The Treaty of Versailles signed on 28th June 1919 confirmed Poland’s rights to Greater Poland and also sanctioned the return of the seashore region of Gdańsk Pomerania that had been taken by Prussia in the partitions. The operation of reclaiming access to the Baltic coast started in January 1920, led by General Józef Haller, a former brigadier of the Polish Legions. Thanks to his skills and determination, it progressed smoothly – the remaining German forces seldom violated the treaty by resisting.
By 10th February, Gdańsk Pomerania was a region of Poland again. A special ceremony was held to mark that fact, known as Poland’s Wedding to the Sea. On that day, the general, who had earlier received two platinum rings from the citizens of Gdańsk, threw one of them into the Baltic symbolically wedding the sea to Poland. The other ring Haller kept for himself.
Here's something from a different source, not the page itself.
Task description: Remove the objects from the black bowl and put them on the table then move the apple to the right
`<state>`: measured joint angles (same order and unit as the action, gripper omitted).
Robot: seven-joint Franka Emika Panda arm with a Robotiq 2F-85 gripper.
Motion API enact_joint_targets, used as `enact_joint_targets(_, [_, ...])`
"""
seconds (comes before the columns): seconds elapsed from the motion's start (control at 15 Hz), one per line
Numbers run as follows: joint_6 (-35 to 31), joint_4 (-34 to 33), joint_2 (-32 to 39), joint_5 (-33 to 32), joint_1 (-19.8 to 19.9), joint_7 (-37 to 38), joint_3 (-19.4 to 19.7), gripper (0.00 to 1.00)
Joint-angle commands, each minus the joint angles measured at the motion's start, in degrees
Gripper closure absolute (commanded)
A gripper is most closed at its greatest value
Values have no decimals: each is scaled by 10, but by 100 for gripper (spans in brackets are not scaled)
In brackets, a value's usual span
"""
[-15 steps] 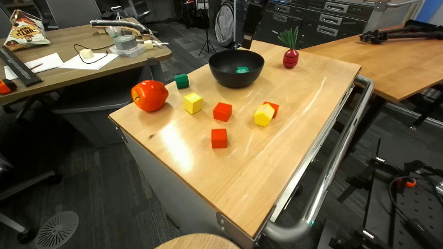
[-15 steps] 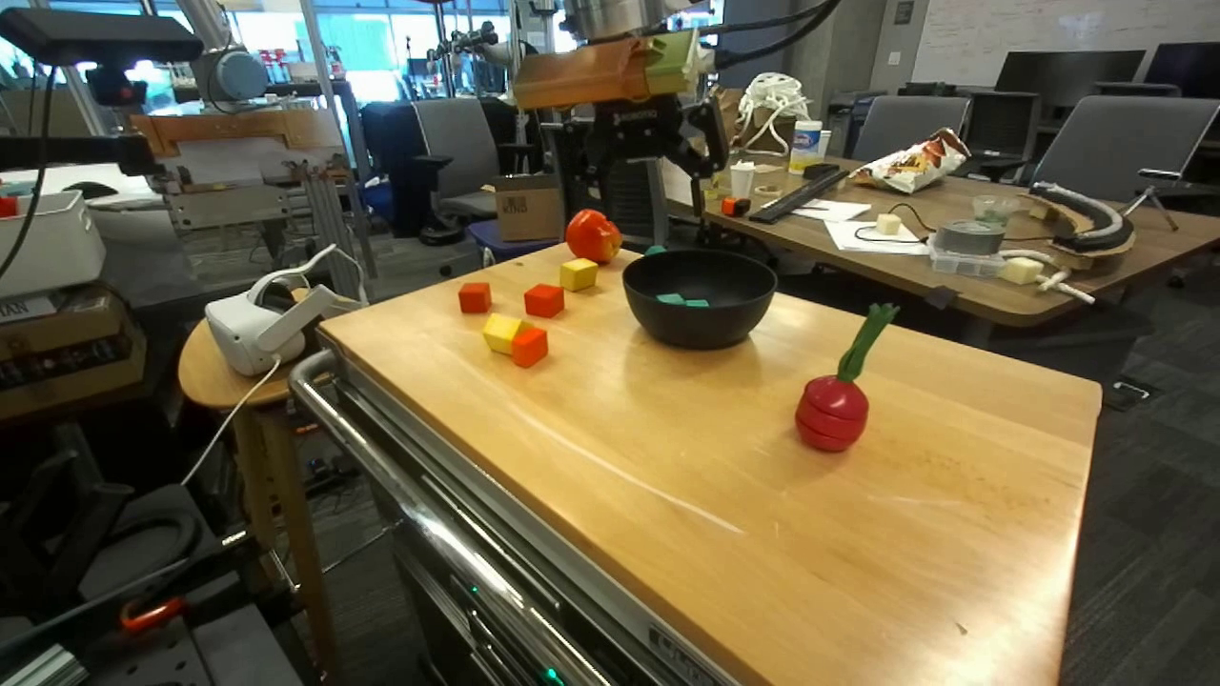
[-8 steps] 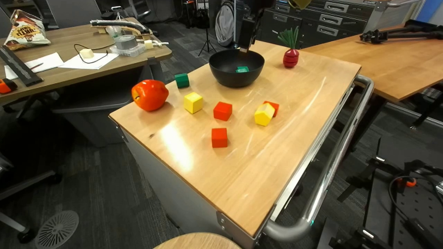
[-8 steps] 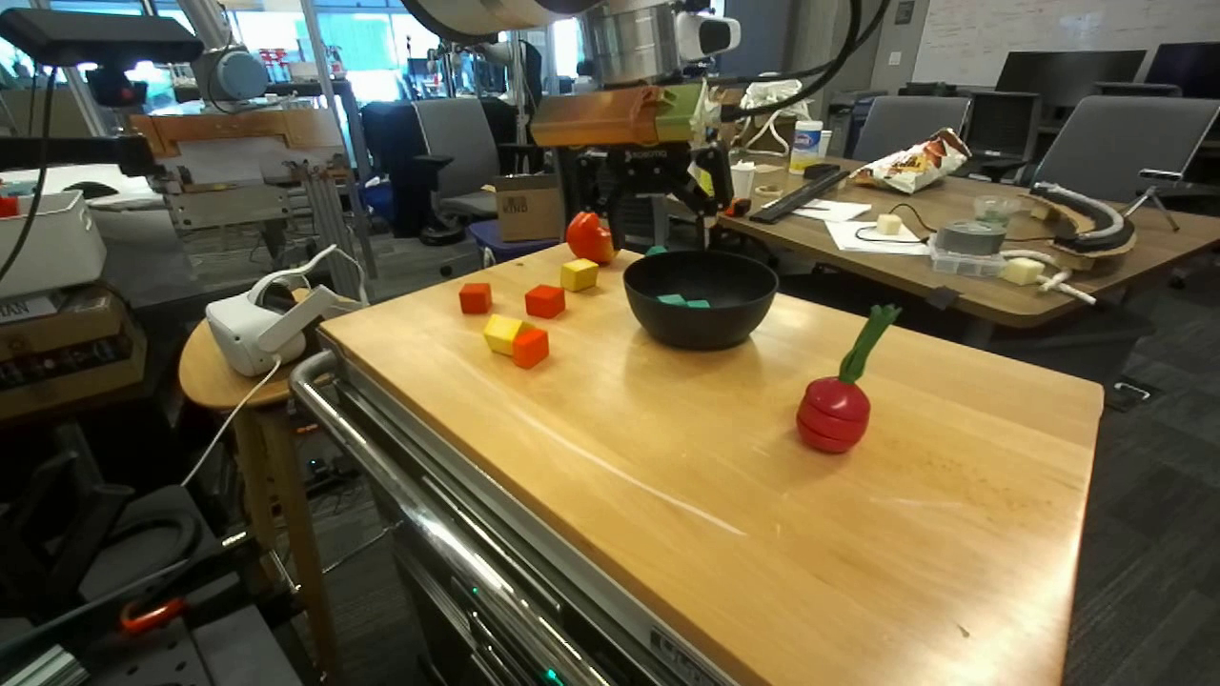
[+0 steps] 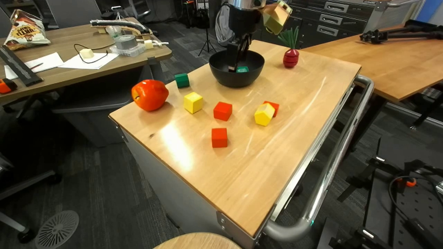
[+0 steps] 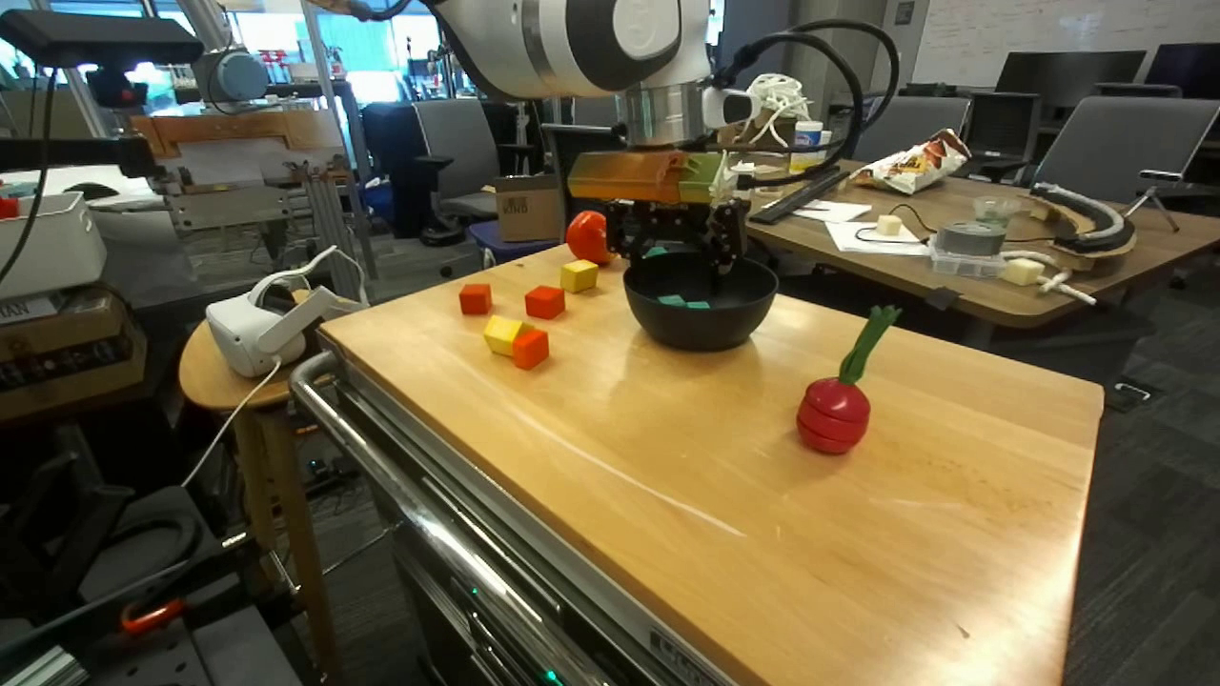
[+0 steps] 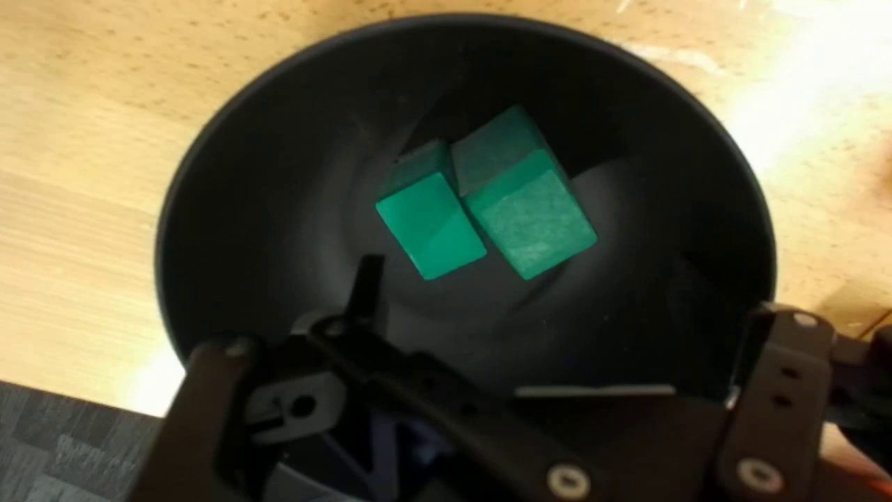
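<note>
Black and round, the bowl [image 7: 293,195] sits near the table's edge [image 6: 915,341], with room around its two green blocks [image 7: 533,219] and the gripper [image 6: 677,267] spread wide over it

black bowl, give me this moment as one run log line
gripper: open, at mouth of black bowl | two green blocks: inside, ungripped | unloading: unfinished | apple: on table, away from gripper

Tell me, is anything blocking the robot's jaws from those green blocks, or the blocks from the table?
Nothing visible separates the spread jaws from the green blocks, which lie uncovered in the black bowl. The bowl's wall rings them, though, standing between them and the table.
</note>
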<state>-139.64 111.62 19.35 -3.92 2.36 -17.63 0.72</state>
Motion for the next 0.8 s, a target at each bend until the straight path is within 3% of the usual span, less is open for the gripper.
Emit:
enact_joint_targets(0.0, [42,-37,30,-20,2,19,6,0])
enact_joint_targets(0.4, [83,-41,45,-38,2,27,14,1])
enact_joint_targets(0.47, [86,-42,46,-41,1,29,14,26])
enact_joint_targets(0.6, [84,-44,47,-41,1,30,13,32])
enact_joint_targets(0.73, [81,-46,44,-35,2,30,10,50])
The 1930 piece Zaślubiny Polski z Morzem (Poland's Wedding to the Sea) by the noted historical painter Wojciech Kossak is a stylised depiction of that ceremony.
Reclaiming Gdańsk Pomerania wasn’t the last accord of reinstating Poland. In the upcoming years, its borders were also shaped, for example, by the Polish-Bolshevik War and the Silesian Uprisings. Eventually however, a Poland was created whose shape strongly resembled that of the country partitioned back in the 18th century.
This amazing development was and still is considered nothing short of a miracle by some. In the 1924 novel The Spring to Come by the noted writer Stefan Żeromski, a character called Szymon Gajowiec, an important official of the newly reborn state, is described as follows:
He believed in miracles. He believed in some mysterious care about this country. In his conversations with Cezary he pointed to a few ‘miracles’. Mr. Gajowiec’s first ‘miracle’ was, naturally, the resurrection of the Polish state.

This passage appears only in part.